# Would/Have you purchase an Endowed Membership?



## nixxon2000 (Mar 17, 2014)

Why did you or why wouldn't you?


----------



## MarkR (Mar 18, 2014)

In my jurisdiction, it's economically a good deal for young Masons, but for someone my age it's not at all.  I'm in my mid-60s, and an endowed membership for me is not much less than for a man in his thirties.


----------



## dfreybur (Mar 18, 2014)

So far I have life/endowed memberships in two of my three jurisdictions.  When I have been in the same jurisdiction long enough I purchase one as a way to keep contributing to my lodge(s) there after I have died.

A well designed and administered program should cover the member's dues while he is alive.  Only one of my three jurisdictions have a well designed program and none have a well administered one.  As such I mostly view the program as being about contributing to my lodges after I die and only partially as insurance against tough financial years in my own life.


----------



## cacarter (Mar 18, 2014)

I do not have any at this moment, but once I'm done saving for a wedding I will be purchasing endowed memberships in my blue lodges and possibly appendant bodies. As a 25 year old, this makes a whole lot of sense for me to do, technically I would never have to pay dues again which saves me a whole lot of money. At the same time though, I worry about the financial repercussions this would place on the lodge especially if the returns from the endowment do not cover the money I would have paid in dues.  In the very least, I will pay the per capita to my lodges, and if I am able (which I should be) I will pay more.

I was talking to my dad who is a mason in Arizona about endowed memberships, and I think this is what I remember from the conversation. Unlike Texas, which has a set minimum of $500 regardless of the age of the mason, Arizona has a tiered endowment plan.  The younger you are, the higher amount to get an endowment. When you reach the next age bracket it is cheaper and so forth.  I like this idea.  If I'm mistaken, I hope a brother from Arizona will let me know the errors of my way.


----------



## JJones (Mar 18, 2014)

I'll probably buy one someday but I think it's still important to keep paying my dues as well.  I've seen fully endowed lodges and the ones I've seen aren't very healthy.


----------



## Sammcd (Mar 21, 2014)

Being as I was not raised until I was 63 it is not really a cost saver for me. I guess the advantage would be, it would be one less thing to forget. 


Sent From My Freemasonry Pro App


----------



## DaveBowman (Jul 16, 2018)

Yes. When the Scottish Rite's Endowed Membership Program (Mother Supreme Council) was first announced at the Stated Meeting just after the October 1987 Supreme Council Session, I nearly ripped my pants getting my checkbook out. Before the announcement was over, I had my check for $500 on the General Secretary's desk, and he announced that I had purchased the first one in the Valley. 

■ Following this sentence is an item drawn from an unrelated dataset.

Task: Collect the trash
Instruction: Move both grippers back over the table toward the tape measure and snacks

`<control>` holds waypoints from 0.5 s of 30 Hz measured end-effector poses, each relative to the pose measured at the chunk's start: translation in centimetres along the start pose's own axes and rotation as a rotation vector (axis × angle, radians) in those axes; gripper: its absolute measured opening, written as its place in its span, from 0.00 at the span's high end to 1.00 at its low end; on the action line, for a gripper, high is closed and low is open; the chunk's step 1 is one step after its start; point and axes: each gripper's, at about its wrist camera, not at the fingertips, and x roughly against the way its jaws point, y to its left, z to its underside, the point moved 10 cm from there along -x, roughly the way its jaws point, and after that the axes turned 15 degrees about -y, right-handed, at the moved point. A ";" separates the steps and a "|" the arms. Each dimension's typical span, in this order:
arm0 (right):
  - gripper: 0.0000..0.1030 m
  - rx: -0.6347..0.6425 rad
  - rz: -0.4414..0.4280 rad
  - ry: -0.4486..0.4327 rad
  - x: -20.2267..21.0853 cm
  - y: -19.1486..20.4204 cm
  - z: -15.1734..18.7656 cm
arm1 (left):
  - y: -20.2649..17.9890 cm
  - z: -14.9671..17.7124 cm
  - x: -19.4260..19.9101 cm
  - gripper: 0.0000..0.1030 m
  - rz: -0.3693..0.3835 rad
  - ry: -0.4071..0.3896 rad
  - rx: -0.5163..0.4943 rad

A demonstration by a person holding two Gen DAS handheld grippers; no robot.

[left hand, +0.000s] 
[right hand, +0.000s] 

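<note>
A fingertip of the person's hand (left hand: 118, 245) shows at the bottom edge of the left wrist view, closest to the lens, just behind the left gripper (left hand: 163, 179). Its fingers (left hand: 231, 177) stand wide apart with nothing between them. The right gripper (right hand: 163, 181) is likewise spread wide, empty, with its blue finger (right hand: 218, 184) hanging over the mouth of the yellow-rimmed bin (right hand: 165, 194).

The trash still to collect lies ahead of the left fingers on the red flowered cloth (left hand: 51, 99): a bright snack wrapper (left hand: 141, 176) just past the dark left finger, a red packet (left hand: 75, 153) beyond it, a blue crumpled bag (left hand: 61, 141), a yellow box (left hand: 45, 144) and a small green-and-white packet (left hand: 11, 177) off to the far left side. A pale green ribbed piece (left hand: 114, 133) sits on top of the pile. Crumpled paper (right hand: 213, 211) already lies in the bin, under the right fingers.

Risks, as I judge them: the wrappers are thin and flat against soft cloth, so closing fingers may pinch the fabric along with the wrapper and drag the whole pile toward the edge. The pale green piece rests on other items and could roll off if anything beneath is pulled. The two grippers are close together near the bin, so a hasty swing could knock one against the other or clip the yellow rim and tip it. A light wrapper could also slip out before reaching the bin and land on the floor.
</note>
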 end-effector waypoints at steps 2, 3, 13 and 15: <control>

Since the dues were about $75 a year then, it didn't take a mathematical genius to figure out that my return on investment would always be at least 15 percent, and more when the dues went up, and I knew they would. AND, my first "return" came only a month later on December 31, when I was exempt from paying my 1988 dues. 

It was a great deal for me! It was a lousy deal for the Valley and for the Scottish Rite.

I don't know what the dues are now, but I haven't paid one cent in dues in 30 years. (I've made a few donations from time to time, but no more dues.)

Now the Endowed Memberships are quite a bit more that the $500 I paid in 1987.


----------



## David612 (Jul 18, 2018)

Haha $500 is like a years dues here.


----------



## Bloke (Jul 18, 2018)

Life long memberships get lodges into financial trouble. They are a bad idea because if brought at 20 years old, and a member lives for 70, the lodge has 50 years of no income. If you are to offer them, they should be calculated by an actuary and would be way beyond the average brother to pay in one hit.

We thankfully do not offer them here.


----------



## rpbrown (Jul 18, 2018)

I am a Life and Endowed member of my Blue Lodge. However, here the return on the endowed does not cover the entire per capita that is required. Therefore I always pay dues as well as a donation. The endowed, at least for me, insures that there will be an income, even if slight, after I have passed on rather than a way to get out of paying dues.


----------



## Matt L (Jul 18, 2018)

I'm a life member of my Blue Lodge.  I don't think my Grand Lodge offers them anymore.  I still contribute to the lodges building fund and the widows and orphans fund.

50 year members are not required to pay dues.  Some lodges are getting in financial trouble because they have a greater percentage of 50 year members.


----------



## dfreybur (Jul 19, 2018)

Matt L said:


> 50 year members are not required to pay dues.  Some lodges are getting in financial trouble because they have a greater percentage of 50 year members.



In California it's allowed but not mandatory to waive the dues of 50 year members.  My mother lodge long ago voted to send a bill to any who are not life members.  For 50 year members there's a note pointing out that if they can't afford it please let us know and we'll remit your dues.  Those on fixed incomes we remit from then on.  But a lot of elderly Brothers have plenty of money and have no problem sending the check.  There's also an allowed but not mandatory stepping down of dues based on age that we decline to do for the same reason.  And there's also an allowed but not mandatory stepping down of life/endowed membership that we decline to do for the same reason.  We sometimes get the full endowment check from extremely old Brothers who have plenty of money.

As a life/endowed member I get a request for donation rather than a bill with my annual membership card.  Into the hopper of low priority bills it goes and I send the check at some point well into each year.


----------



## Thomas Stright (Jul 20, 2018)

IMHO it's sad when members acquire endowments then never pay dues again...
Endowments allow you to keep giving after moving on from this life.
They in no way pay more than most BL dues. (from my understanding)

And if you continue to pay dues after endowment purchase, it allows you to earmark your dues for whatever you want the lodge to put the dues toward.

Joust my .002


----------



## jwhoff (Oct 1, 2018)

All three blue Lodge's and the Scottish Rite


----------